Green tumbled into Paul’s lap; then he slid to the floor of the car.
Paul stared at the blood on Taft’s hands. Memories stirred impossibly.
“Paul, I—” Taft spread his hands, palms upwards. Paul couldn’t read his face, the shining artificial Eyes. “I’m sorry. I have to do this.” With clumsy hands he fitted Green’s helmet into place and sealed the neck; then he began hauling the huge, limp body towards the airlock. “My team back in the City are being evacuated. Forcibly, by Green’s damnable Navy goons.”
“Why? What’s happened?”
“You’ve stirred up the Xeelee with your quantum jaunt,” Taft said acidly. “The glow of the surface is brighter. And it’s getting hotter. In some places the meteorite debris is already red hot. So we’re being evacuated — at the point of a gun.” Taft sealed up his own helmet. “So I’ve got to stop this, you see, Paul. I’m sorry. It’s for the good of the species. The Xeelee have to understand we’re not continually going to attack them. The colony has to be built.”
“What are you going to do?”
“I’m going to get Green back to the Face car. Then I’ll return here and—”
Paul felt his breath grow shallow. “And what?”
Without replying Taft turned away and stepped through the airlock; the membrane closed behind Green’s booted feet.
Paul sat for long minutes. The humming of the car’s instruments was the only sound. Through the windows Taft and Green were silhouetted against a glowing Face, the pair of them looking like a single, struggling insect.
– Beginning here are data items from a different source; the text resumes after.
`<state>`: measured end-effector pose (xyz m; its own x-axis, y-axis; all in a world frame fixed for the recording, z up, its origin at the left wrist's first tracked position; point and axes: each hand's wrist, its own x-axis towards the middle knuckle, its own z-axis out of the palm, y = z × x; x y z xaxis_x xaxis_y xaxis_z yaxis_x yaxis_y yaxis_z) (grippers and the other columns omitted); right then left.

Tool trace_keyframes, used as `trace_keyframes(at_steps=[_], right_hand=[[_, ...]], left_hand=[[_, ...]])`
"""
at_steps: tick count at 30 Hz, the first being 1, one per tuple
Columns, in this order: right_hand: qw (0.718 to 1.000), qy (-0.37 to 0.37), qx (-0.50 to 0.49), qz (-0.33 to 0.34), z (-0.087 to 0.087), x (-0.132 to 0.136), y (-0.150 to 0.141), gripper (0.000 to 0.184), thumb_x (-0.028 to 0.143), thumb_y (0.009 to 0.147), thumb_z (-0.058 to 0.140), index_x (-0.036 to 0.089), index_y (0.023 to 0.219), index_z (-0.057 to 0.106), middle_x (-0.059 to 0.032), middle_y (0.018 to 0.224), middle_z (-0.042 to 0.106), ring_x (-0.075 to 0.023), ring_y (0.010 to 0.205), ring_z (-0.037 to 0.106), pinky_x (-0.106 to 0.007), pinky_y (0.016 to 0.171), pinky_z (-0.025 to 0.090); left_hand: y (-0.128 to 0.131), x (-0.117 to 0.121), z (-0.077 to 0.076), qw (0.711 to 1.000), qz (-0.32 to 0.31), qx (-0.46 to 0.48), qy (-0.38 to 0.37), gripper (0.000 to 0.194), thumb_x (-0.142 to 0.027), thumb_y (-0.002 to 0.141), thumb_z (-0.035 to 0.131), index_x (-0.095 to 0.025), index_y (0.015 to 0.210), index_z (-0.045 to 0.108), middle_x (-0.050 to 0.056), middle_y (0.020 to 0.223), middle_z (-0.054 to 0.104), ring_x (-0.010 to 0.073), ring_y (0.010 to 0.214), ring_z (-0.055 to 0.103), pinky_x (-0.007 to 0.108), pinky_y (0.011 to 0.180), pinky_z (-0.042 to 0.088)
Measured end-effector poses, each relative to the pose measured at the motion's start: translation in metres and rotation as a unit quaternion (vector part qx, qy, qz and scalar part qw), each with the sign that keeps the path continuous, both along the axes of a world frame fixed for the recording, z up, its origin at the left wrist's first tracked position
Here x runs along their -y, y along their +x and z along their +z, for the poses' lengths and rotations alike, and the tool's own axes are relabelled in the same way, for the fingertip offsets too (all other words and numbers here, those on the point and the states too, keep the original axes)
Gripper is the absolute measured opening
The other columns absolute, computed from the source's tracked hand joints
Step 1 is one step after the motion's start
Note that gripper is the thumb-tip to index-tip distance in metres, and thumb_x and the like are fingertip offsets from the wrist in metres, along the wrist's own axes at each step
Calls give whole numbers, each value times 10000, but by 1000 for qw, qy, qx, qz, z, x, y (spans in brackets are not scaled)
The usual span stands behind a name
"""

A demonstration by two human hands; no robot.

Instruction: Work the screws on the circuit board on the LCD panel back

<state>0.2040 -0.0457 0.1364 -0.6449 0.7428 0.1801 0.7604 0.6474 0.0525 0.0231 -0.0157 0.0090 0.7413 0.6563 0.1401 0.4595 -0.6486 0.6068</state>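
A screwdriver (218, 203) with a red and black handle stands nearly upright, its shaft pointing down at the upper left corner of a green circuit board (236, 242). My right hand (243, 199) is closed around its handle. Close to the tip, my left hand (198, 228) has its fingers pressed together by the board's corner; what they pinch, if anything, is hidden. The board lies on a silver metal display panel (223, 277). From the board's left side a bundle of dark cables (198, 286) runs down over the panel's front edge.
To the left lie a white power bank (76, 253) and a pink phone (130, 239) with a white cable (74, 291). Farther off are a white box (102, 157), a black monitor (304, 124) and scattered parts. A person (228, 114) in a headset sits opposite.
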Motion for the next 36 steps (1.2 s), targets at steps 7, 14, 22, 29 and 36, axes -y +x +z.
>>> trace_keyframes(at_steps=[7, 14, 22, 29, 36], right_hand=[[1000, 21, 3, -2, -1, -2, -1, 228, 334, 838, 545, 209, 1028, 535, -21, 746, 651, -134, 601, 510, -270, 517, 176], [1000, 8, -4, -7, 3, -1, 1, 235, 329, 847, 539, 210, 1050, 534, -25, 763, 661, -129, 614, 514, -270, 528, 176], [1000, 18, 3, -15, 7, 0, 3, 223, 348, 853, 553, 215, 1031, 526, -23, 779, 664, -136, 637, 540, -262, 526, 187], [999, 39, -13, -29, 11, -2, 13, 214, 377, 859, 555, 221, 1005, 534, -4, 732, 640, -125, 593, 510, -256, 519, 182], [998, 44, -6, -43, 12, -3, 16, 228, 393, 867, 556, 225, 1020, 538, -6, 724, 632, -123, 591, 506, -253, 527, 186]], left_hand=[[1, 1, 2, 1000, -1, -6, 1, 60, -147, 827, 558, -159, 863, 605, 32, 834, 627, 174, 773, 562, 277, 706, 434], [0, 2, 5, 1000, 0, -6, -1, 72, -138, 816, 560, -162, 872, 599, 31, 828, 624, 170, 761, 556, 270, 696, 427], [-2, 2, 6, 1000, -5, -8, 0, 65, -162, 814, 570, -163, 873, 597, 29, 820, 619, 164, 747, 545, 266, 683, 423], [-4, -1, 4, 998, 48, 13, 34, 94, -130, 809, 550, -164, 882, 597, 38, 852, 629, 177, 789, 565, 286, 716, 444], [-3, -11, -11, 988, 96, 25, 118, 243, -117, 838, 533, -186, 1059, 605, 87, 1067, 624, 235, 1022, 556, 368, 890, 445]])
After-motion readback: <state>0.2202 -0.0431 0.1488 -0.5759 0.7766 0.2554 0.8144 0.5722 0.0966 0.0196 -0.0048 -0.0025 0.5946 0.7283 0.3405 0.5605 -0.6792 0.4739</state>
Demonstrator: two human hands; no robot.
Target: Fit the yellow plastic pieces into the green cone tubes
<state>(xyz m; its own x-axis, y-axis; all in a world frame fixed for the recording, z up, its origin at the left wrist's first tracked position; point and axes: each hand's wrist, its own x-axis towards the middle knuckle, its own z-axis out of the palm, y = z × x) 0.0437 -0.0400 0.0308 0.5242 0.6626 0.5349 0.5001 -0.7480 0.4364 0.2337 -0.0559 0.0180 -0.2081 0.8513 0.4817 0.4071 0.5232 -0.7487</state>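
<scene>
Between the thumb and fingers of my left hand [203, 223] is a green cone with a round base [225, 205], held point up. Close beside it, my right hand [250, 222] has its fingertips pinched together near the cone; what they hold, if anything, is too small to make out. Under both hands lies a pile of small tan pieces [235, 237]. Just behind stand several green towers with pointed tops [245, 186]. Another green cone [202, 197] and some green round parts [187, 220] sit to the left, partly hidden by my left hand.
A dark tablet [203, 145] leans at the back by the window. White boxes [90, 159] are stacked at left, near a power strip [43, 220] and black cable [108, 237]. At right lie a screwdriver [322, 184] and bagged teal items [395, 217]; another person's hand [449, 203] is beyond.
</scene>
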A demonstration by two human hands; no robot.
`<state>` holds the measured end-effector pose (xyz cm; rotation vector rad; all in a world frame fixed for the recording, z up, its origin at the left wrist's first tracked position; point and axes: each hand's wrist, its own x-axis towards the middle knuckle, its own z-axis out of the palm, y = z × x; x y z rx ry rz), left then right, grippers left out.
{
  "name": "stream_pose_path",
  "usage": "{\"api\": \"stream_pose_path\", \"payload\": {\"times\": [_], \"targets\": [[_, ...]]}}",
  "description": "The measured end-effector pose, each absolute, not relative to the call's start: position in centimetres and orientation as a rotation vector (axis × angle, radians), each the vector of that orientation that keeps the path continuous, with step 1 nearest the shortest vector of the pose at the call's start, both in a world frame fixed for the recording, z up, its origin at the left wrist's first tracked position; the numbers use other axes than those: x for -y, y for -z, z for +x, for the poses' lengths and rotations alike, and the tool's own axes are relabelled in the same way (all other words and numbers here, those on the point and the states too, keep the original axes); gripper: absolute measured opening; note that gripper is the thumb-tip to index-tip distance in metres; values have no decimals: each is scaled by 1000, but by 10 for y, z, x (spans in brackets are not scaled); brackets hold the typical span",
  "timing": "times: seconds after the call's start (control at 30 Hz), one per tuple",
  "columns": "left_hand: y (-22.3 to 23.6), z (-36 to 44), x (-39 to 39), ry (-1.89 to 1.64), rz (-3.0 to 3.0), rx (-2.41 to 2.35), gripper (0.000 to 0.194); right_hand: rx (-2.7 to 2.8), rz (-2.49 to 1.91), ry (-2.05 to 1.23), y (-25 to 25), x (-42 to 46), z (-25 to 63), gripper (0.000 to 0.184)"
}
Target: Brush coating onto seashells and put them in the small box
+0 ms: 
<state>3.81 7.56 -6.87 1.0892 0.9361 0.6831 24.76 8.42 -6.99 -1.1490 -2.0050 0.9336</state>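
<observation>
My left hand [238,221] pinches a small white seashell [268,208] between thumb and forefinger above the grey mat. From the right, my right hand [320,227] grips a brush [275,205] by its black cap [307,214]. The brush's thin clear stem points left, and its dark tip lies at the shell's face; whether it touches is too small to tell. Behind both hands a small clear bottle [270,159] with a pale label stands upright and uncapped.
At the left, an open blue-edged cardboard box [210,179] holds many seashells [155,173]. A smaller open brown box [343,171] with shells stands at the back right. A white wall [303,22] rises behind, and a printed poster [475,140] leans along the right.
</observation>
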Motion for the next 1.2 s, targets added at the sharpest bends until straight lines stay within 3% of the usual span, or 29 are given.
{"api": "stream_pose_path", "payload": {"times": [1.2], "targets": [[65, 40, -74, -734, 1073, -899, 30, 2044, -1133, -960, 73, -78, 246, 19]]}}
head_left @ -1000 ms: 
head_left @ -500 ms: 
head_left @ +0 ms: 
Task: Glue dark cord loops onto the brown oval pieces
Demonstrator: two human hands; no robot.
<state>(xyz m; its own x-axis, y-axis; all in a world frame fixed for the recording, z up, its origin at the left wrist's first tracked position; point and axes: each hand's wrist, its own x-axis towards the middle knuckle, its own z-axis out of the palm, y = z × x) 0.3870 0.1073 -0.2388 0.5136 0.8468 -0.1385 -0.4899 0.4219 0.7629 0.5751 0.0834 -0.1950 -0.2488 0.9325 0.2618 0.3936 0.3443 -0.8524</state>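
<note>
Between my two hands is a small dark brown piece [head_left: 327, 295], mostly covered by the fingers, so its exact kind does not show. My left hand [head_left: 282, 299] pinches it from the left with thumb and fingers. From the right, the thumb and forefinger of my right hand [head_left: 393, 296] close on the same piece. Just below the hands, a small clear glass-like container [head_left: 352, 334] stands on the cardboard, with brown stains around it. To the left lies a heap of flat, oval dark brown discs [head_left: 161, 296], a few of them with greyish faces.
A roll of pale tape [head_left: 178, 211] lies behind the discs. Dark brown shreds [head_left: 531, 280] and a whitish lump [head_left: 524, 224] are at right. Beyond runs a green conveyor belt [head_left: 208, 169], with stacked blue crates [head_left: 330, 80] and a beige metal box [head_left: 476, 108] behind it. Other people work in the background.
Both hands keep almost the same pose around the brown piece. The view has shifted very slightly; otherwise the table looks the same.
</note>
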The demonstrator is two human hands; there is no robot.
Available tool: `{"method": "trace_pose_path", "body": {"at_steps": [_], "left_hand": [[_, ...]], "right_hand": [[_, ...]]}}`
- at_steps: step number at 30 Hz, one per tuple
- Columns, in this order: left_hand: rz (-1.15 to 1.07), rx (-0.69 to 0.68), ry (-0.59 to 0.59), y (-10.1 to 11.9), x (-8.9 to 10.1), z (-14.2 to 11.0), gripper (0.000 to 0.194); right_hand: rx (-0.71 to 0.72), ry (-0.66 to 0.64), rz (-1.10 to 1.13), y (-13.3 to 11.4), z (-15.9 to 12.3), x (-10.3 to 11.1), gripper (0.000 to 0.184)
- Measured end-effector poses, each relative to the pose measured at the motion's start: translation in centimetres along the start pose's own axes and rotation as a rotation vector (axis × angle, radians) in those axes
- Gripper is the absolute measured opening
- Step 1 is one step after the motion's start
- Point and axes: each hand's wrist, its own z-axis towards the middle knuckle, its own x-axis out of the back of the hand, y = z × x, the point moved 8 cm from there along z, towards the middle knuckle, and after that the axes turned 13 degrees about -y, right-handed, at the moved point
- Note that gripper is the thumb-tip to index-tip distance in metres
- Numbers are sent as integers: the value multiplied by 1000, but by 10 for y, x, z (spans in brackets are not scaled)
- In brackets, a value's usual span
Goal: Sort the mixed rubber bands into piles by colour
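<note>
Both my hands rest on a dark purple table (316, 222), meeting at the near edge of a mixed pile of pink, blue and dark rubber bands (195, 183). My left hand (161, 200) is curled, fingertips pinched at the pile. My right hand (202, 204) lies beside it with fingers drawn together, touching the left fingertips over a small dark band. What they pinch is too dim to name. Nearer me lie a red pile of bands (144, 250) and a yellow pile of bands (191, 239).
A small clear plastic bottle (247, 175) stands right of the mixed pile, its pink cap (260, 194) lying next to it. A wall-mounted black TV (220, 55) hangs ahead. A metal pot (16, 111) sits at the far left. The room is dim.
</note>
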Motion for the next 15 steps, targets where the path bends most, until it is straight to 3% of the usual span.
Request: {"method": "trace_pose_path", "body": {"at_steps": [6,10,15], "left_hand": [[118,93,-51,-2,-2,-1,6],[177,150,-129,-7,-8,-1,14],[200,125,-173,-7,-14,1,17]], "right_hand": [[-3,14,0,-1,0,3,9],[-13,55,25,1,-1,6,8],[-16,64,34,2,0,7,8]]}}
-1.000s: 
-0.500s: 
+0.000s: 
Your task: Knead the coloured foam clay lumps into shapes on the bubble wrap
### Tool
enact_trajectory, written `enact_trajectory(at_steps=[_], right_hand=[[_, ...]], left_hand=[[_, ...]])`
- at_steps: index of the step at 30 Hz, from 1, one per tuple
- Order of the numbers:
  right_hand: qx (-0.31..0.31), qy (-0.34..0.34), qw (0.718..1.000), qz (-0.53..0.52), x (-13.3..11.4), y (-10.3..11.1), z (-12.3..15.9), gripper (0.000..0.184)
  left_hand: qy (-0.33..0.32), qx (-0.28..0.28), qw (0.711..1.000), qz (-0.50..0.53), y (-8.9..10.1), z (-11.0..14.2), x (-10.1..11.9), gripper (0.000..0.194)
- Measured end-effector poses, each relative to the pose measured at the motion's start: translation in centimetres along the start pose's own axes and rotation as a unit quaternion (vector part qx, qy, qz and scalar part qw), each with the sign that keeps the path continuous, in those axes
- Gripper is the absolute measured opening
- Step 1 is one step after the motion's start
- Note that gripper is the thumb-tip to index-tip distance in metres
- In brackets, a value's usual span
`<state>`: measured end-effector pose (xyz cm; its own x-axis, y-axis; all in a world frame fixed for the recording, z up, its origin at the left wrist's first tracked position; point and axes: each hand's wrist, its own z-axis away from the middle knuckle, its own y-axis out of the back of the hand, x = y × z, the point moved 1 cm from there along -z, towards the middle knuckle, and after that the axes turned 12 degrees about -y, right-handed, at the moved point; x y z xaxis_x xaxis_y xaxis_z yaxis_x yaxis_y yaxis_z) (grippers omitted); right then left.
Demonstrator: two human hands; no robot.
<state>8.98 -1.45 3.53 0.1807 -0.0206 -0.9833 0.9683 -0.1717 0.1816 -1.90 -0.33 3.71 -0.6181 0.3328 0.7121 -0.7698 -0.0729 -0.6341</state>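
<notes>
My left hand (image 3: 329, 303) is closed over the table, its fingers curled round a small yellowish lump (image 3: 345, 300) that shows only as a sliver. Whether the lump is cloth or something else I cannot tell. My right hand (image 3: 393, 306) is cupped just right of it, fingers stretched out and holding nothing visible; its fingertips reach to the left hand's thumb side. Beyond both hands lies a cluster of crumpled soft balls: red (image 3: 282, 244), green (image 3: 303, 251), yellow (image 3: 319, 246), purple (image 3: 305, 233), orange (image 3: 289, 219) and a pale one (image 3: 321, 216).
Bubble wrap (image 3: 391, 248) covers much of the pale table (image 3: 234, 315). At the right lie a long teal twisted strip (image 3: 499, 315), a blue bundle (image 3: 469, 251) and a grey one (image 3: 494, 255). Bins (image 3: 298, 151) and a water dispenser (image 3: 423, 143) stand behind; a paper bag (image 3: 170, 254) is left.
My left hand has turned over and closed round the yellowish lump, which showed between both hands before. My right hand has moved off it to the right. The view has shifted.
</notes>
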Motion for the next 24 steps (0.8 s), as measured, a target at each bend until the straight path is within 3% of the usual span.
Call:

Paul imagined Taft’s return, those bloodied, space suited hands reaching for him, as they had for Green—
There was a joystick at the front of the car.
He pushed himself out of his chair and stood swaying. He took cautious steps along the narrow aisle, looking neither to left nor right.
Nervously he pushed at the joystick. The car lurched a few yards; Paul stumbled back, grabbing the arm of the nearest chair. He felt a grin spread over his face. Had Taft expected him to sit patiently and wait to die? He pushed the stick once more. Motors whirred and the car slid along the Edge.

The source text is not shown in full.